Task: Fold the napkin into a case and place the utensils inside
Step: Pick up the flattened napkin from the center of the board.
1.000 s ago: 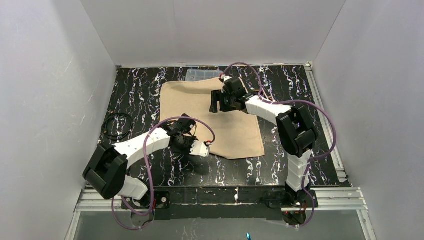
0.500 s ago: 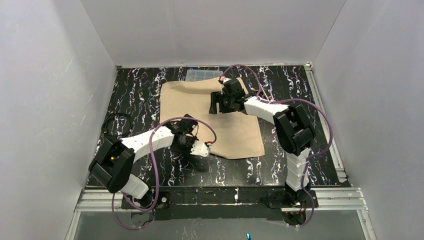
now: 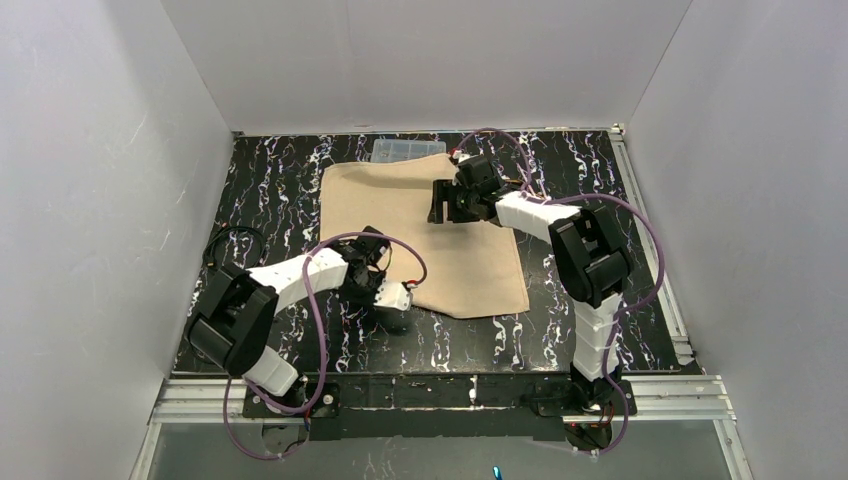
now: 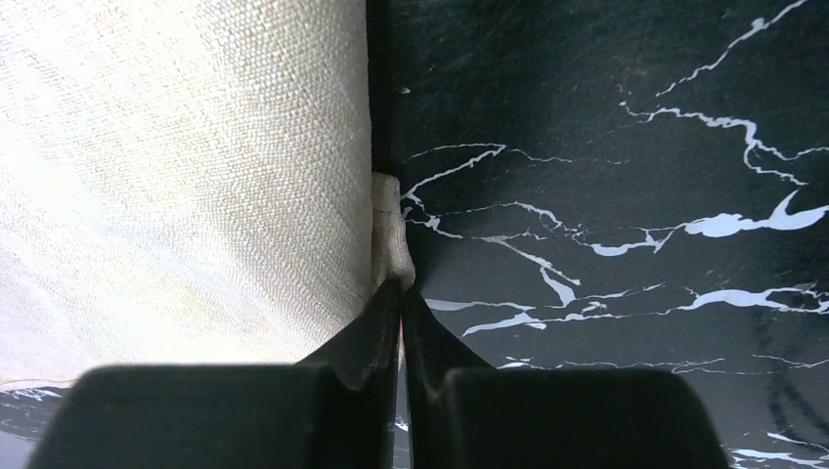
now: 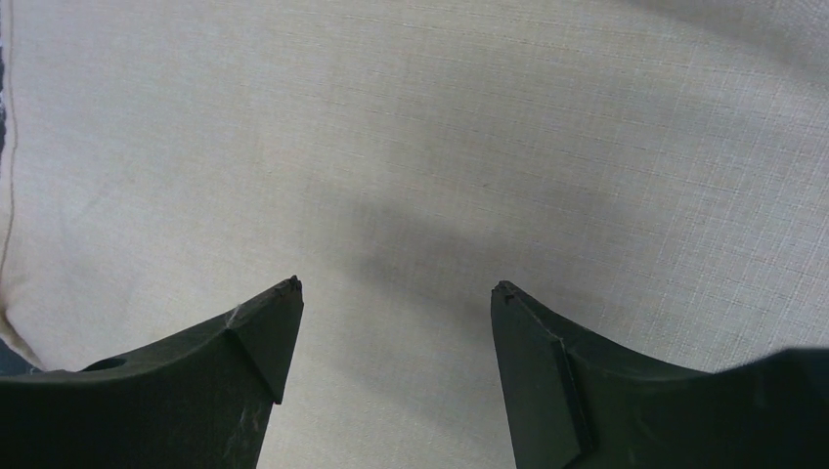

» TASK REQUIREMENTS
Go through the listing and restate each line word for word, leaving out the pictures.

» WRITTEN ANSWER
Task: Fold the napkin into a case and place the utensils inside
Step: Pick up the flattened napkin from the center of the board.
1.000 s ago: 
0.500 s ago: 
now: 
now: 
now: 

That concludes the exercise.